Boss of the Pool
- First edition
- Author: Robin Klein
- Language: English
- Genre: Book
- Publisher: Omnibus in association with Penguin
- Publication date: 1986

= Boss of the Pool =

1986 play written by Robin Klein and play adaptation by Mary Morris

Boss of the Pool is a children's book by Australian author Robin Klein and also is the name of a play adaptation by Scottish-Australian playwright Mary Morris. The story follows a teenage girl called Shelley, who must accompany her mother to work in the summer holidays as her mother has no other way of minding her. Her mother works at a hostel for people with disabilities, and Shelley meets a boy called Ben, who really likes her, but is afraid of water. Shelley helps teach Ben to overcome his fear of the water.

==Book==

The book was published in 1986. It addresses topics of disabilities and literacy and is discussed in numerous works about those topics.

Kirkus gave it a starred review: "This is an extraordinary book in honestly depicting the fear and cruel taunts that are common and perhaps natural in children who confront people who are different before they understand their humanity." Another reviewer puts it among contemporary junior novels comparable to Beverly Cleary's classic Henry Huggins and Ramona Quimby books, as involving conflict in the youthful protagonist who, like the reader, is struggling to establish their own autonomy.

Susanne Gervay cites the book as an example of "children's and youth literature becoming more confronting and realistic", addressing a range of conditions "either as a primary or more frequently as a secondary theme", along with Two Weeks with The Queen (1989) by Morris Gleitzman, which addresses AIDS and cancer. She notes Boss of the Pool (1986) "sensitively" tackles "intellectual disabilities and learning difficulties".
  By contrast, the reviewer for the School Library Journal noted that Shelley was an unsympathetic character, and described the book as "just too dreary to be enjoyable". By contrast, the reviewer for the Canberra Times felt that Shelley's emotional growth was depicted well, although they described the novel as "slightly didactic".

Jenny Kendrick describes it as one of a number of "books in which the character with learning difficulties is not allowed to evolve at all, and is merely a vehicle for the development of the other child or children". Some of these are books in which "the young characters with learning difficulties...are not only the sketchiest of stereotypes, but demonised as well", but Boss of the Pool, as well as Elizabeth Laird's Red Sky is "a 'caring' narrative": Boss of the Pool is a book "in which the focaliser becomes a better person because of his or her circumstances, although the catalyst could indeed have been any crisis, since the character with learning difficulties is only superficially presented."

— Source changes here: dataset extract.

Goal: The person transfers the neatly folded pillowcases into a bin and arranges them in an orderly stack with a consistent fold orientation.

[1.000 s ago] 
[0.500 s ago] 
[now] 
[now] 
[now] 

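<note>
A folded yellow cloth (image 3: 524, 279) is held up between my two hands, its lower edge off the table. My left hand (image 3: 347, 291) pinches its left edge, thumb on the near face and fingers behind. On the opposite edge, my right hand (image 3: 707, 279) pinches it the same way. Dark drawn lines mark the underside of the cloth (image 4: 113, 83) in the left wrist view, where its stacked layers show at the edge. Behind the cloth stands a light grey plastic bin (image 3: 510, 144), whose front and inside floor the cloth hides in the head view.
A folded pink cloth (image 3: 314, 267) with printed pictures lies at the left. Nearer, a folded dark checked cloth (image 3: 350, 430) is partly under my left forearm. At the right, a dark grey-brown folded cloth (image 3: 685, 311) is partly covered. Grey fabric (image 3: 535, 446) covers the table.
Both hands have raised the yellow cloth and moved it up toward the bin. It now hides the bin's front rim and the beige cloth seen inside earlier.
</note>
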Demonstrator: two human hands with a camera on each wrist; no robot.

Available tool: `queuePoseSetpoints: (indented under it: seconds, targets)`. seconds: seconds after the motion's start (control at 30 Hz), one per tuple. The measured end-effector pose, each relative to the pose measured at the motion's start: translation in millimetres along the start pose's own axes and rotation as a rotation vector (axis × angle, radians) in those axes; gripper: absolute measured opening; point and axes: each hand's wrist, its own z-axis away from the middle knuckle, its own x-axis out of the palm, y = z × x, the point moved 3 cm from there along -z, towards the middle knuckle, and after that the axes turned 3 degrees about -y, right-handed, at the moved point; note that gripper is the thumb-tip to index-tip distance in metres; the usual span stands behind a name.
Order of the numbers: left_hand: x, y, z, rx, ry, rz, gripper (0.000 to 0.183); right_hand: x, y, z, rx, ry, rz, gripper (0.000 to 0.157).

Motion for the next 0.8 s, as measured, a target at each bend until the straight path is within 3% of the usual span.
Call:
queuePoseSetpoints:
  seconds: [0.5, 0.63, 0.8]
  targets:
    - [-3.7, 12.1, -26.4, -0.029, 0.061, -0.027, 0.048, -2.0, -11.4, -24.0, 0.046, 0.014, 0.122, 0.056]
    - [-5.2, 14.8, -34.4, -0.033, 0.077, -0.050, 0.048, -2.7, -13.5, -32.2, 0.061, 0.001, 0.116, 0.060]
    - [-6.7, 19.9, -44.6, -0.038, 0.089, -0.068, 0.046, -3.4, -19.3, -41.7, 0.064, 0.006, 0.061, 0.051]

At least two teaching guides for using the book have been published.

===Honors===
The National Library of New Zealand includes it in their list of "classics" of "young fiction".

The book is listed in the KOALA (Kids Own Australian Literature Awards) Hall of Fame.

==Play==

Boss of the Pool is also a play by Scottish-Australian playwright Mary Morris. It was adapted from the novel of the same name, by Robin Klein.

===Plot===
Shelley is embarrassed when her mother starts working at the ‘retard farm’. Why can't she get a decent job? At the pool, Ben is afraid of the water, but persists in hanging around the edge, and Tania in the wheelchair is organising a disco.

===Productions===
Boss of the Pool, the play, was first performed by Acting Out on 7 July 1990 at the Playhouse Theatre, Perth, and has been performed and reviewed a number of times since.

===Other===
Material from the play has also been used in a study of information literacy in Australian youth.